Quick Links

How to use full-text search URL parser to filter query results by domain name?

From:	Jess Wren <jess(dot)wren(at)interference(dot)cc>
To:	pgsql-general(at)lists(dot)postgresql(dot)org
Subject:	How to use full-text search URL parser to filter query results by domain name?
Date:	2019-04-07 04:06:26
Message-ID:	2a782f3e-7473-43ce-aad5-1de31cf2b31a@interference.cc
Views:	Whole Thread \| Raw Message \| Download mbox \| Resend email
Thread:
Lists:	pgsql-general

I am trying to understand how to use the full-text search parser for
URLS and hostnames to filter results from a text field containing URLS
based on domain, and also how to index text columns for fast
lookup/matching based on domain.

I have a PostgreSQL database containing documents and links downloaded
by a web crawler, with the following tables:

pages

----------

id: Integer (primary key)

url: String (unique)

title: String

text: String

html: String

last_visit: DateTime

word_pos: TSVECTOR

links

----------

id Integer (primary key)

source: String

target: String

link_text: String

UNIQUE(source,target)

crawls

---------

id: Integer (primary key)

query: String

crawl_results

-------------

id: Integer (primary key)

score: Integer (constraint 0<=score<=1)

crawl_id: Integer (foreign key, crawls.id)
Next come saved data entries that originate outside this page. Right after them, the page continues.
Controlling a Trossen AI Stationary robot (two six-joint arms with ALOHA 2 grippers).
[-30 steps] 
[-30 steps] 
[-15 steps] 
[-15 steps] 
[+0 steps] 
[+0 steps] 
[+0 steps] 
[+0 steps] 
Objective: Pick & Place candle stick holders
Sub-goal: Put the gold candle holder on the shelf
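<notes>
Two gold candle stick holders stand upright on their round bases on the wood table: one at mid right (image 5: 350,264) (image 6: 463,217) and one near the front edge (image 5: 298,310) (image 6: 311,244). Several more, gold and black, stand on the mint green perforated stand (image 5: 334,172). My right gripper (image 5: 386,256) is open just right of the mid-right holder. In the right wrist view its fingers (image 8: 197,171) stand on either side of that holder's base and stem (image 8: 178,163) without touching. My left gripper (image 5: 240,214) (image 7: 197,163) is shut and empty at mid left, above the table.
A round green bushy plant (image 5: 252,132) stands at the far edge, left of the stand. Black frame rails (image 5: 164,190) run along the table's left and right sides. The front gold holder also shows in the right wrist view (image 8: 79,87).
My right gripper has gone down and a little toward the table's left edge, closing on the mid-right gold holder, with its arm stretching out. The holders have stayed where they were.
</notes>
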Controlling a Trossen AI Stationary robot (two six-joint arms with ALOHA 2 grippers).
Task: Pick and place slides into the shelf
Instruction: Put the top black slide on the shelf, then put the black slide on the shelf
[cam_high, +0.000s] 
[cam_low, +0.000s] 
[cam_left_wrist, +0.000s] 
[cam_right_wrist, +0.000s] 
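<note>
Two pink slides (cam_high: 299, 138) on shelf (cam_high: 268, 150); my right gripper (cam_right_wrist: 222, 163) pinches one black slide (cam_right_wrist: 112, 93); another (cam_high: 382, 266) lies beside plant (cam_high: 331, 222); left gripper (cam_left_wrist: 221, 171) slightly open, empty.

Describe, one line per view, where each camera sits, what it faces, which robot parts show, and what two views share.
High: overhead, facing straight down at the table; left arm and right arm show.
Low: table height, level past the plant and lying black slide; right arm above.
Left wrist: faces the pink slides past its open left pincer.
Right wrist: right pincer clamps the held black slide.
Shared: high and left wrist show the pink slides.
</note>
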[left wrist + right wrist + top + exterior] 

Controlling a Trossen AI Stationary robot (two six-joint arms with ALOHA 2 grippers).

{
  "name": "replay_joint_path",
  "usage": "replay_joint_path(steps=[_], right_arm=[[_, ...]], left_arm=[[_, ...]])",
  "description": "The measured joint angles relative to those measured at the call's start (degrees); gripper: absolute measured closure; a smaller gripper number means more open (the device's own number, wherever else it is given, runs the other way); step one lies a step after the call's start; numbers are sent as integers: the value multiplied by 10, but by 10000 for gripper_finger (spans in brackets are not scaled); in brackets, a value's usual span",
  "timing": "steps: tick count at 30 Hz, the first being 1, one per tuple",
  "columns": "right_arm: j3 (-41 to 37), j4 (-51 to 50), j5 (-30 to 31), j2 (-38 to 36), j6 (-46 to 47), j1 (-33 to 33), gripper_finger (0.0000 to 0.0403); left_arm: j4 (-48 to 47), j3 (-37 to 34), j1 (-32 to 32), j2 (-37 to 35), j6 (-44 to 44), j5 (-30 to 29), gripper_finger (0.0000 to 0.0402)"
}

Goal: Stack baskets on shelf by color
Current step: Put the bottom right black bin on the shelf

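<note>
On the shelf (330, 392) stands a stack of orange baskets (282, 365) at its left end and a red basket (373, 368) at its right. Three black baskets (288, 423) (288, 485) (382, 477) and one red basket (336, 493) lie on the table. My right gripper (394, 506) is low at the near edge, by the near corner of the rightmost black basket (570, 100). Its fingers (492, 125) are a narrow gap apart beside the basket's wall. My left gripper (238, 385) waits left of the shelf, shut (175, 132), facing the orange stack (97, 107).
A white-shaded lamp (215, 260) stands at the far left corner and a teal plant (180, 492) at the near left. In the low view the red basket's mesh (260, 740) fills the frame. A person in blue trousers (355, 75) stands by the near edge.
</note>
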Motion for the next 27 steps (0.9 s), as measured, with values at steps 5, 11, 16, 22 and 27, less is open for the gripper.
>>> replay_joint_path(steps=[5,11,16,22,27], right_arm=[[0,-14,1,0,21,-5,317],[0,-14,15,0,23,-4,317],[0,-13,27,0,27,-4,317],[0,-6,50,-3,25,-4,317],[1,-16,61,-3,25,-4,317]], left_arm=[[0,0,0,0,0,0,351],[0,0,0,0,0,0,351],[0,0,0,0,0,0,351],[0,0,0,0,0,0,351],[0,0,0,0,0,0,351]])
page_id: Integer (foreign key, pages.id)

The `source` and `target` fields in the `links` table contain URLs. I am
running the following query to extract scored links from the top-ranking
search results, for pages that haven't been fetched yet:

WITH top_results AS

(SELECT page_id, score FROM crawl_results

WHERE crawl_id=$1

ORDER BY score LIMIT 100)

SELECT top_results.score, l.target

FROM top_results

JOIN pages p ON top_results.page_id=p.id

JOIN links l on p.url=l.source

WHERE NOT EXISTS (SELECT pp.id FROM pages pp WHERE l.target=pp.url)

However, *I would like to filter these results so that only one row is
returned for a given domain (the one with the lowest score)*. So for
instance, if I get (0.3, 'http://www.foo.com/bar') and (0.8,
'http://www.foo.com/zor'), I only want the first because it has same
domain `foo.com` and has the lower score.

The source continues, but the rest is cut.